I am emphas­ising your heart and lung fit­ness because the extra boost to your sys­tem will help regain effi­ciency in your legs, too – mainly through bet­ter oxy­gen deliv­ery and energy pro­cessing.

Alongside this, start doing some quick and simple leg muscle exer­cises. Using a chair-​back for touch sup­port, stand with your feet hip-​width apart, heels and toes facing for­wards, and rise up on your toes. Hold for a count of 5 (keep on breath­ing), lower back down and repeat. Do this 10 times a day. Click here for the full exer­icse.

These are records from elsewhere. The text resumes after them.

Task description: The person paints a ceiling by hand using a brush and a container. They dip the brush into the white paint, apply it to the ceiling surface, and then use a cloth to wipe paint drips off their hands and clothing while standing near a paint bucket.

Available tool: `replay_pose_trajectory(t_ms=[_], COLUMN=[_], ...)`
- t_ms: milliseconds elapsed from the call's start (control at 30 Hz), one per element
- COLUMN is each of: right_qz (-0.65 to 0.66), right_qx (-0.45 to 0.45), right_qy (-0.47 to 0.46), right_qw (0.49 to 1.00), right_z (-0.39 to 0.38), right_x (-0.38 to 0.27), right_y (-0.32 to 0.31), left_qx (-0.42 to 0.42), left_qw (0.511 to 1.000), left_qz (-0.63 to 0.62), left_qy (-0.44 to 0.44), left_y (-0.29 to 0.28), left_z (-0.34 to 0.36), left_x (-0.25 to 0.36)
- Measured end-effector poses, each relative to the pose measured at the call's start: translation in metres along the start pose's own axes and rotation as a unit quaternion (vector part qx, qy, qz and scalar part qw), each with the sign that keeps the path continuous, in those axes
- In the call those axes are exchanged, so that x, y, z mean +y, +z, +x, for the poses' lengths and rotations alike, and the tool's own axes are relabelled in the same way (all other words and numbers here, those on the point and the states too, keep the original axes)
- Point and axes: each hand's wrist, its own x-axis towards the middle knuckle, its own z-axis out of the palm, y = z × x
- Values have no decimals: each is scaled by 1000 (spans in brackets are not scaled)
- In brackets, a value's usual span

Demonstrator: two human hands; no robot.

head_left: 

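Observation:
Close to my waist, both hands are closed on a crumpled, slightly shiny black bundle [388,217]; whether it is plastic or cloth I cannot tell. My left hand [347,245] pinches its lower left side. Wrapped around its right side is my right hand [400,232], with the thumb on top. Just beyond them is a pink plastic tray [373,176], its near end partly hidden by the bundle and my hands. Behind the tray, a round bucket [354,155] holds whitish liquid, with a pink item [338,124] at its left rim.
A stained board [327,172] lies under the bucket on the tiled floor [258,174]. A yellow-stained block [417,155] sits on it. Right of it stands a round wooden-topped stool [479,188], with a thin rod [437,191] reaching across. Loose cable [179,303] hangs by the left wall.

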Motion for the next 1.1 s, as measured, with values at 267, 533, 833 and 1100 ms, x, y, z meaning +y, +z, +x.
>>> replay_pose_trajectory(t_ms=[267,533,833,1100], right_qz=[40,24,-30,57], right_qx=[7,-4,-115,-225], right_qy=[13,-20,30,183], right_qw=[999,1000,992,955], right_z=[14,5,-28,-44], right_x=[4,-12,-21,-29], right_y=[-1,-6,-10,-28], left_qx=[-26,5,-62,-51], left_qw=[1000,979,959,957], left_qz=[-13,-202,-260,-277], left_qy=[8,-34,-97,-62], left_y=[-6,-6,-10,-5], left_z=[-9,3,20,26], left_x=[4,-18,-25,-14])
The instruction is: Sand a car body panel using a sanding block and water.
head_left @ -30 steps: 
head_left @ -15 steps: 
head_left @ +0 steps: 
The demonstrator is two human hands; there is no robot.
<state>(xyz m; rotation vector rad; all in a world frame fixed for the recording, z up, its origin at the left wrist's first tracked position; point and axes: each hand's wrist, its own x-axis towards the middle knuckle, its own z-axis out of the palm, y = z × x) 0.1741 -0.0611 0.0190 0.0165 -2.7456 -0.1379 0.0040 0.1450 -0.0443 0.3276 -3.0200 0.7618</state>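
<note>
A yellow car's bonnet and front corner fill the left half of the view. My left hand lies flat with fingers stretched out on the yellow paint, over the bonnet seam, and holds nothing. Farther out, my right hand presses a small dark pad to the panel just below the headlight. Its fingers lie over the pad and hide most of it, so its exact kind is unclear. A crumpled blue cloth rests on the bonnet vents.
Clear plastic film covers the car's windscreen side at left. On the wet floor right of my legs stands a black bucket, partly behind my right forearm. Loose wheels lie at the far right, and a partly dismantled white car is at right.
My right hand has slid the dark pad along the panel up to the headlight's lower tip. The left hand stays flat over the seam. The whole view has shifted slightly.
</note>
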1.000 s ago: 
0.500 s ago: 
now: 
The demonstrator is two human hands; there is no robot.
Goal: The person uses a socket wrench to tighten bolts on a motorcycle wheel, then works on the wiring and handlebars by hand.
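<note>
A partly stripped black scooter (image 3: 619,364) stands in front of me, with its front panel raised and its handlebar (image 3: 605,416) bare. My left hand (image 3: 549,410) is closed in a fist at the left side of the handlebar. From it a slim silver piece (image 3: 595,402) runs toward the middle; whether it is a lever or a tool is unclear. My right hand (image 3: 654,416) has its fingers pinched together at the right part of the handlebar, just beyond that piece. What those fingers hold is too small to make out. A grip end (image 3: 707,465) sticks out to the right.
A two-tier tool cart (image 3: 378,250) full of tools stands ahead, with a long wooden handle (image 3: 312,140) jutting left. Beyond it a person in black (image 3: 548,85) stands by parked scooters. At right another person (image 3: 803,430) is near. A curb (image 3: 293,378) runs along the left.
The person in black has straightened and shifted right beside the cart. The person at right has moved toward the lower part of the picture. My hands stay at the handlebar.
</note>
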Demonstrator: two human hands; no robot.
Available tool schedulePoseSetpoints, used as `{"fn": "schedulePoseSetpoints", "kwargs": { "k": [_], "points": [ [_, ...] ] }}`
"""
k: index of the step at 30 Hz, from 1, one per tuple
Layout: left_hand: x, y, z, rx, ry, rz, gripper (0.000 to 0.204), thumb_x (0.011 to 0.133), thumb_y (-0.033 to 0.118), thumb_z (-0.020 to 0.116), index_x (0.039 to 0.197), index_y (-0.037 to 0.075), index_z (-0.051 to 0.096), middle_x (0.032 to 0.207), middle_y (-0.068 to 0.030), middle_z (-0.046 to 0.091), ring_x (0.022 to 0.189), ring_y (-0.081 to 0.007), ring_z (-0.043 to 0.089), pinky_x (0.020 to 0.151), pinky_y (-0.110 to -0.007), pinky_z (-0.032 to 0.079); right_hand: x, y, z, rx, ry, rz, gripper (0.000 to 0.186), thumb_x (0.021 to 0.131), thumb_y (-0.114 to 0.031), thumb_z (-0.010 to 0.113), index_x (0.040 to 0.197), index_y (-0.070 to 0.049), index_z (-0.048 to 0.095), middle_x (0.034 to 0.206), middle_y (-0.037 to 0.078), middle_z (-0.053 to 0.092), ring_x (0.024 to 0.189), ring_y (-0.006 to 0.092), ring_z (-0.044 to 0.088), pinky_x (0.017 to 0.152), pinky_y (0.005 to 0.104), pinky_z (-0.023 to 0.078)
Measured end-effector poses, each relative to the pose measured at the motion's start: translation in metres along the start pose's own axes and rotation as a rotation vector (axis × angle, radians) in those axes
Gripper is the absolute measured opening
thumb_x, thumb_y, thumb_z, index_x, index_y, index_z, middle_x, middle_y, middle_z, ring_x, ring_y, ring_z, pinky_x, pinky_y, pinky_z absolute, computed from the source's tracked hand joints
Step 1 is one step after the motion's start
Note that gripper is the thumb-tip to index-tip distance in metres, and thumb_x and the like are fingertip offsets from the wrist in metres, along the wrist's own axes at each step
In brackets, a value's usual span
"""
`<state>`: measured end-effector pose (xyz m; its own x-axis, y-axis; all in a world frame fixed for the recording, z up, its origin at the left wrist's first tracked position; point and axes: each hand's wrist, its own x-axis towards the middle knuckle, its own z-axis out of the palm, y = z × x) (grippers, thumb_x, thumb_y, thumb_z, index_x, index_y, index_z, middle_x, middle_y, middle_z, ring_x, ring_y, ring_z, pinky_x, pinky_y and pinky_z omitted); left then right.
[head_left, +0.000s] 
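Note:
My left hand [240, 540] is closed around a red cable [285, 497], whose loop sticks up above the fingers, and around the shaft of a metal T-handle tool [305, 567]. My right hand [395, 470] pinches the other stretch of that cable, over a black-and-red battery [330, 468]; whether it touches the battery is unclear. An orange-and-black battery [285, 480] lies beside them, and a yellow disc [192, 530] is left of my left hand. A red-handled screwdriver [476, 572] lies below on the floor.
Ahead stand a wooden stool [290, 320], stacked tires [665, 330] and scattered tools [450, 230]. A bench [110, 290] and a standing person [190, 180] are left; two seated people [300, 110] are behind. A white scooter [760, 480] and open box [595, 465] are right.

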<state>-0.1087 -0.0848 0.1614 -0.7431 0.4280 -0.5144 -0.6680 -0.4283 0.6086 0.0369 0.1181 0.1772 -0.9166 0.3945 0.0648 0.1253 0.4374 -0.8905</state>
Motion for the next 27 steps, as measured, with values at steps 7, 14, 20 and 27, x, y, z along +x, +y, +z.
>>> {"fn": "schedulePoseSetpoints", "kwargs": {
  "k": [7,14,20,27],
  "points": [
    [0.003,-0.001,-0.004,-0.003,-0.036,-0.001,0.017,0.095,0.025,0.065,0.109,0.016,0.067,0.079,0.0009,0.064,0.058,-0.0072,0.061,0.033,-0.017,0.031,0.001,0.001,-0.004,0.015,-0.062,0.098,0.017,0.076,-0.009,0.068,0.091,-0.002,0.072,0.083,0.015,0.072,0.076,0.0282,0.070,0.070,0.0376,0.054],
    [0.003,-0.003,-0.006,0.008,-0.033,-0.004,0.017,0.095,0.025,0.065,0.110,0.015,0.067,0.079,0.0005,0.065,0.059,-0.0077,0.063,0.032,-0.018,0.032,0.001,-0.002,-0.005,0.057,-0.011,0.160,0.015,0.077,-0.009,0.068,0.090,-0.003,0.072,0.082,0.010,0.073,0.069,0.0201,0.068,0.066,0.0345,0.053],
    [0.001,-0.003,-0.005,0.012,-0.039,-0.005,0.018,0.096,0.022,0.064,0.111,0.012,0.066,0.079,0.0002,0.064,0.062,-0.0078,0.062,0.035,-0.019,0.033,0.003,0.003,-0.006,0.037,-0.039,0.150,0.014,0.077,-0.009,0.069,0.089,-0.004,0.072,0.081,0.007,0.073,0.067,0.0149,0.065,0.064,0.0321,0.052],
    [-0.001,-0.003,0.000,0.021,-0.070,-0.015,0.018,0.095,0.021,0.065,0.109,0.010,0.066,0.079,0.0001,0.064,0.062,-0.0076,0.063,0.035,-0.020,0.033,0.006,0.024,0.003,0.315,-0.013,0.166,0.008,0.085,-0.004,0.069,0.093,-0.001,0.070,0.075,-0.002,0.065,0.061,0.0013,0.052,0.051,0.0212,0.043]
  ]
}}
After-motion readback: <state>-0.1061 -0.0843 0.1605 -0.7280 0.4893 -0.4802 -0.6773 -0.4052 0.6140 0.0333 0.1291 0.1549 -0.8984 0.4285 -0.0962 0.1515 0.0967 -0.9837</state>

Next, with your back lean­ing against a wall and your feet hip-​width apart about one foot-​length away from the wall, put a slight bend in your knees and then pull your toes off the ground. Keep them pulled up for a count of 5, lower down and repeat 10 times daily. Click here for the full exer­icse.

If you can find a local “strength and bal­ance” class or tai chi for seni­ors, the exer­cises will help your all-​over strength, includ­ing back, bum and stom­ach muscles – all import­ant for the golf course. Don’t expect instant res­ults, but do set your­self a goal of get­ting back out and car­ry­ing on play­ing the game you love.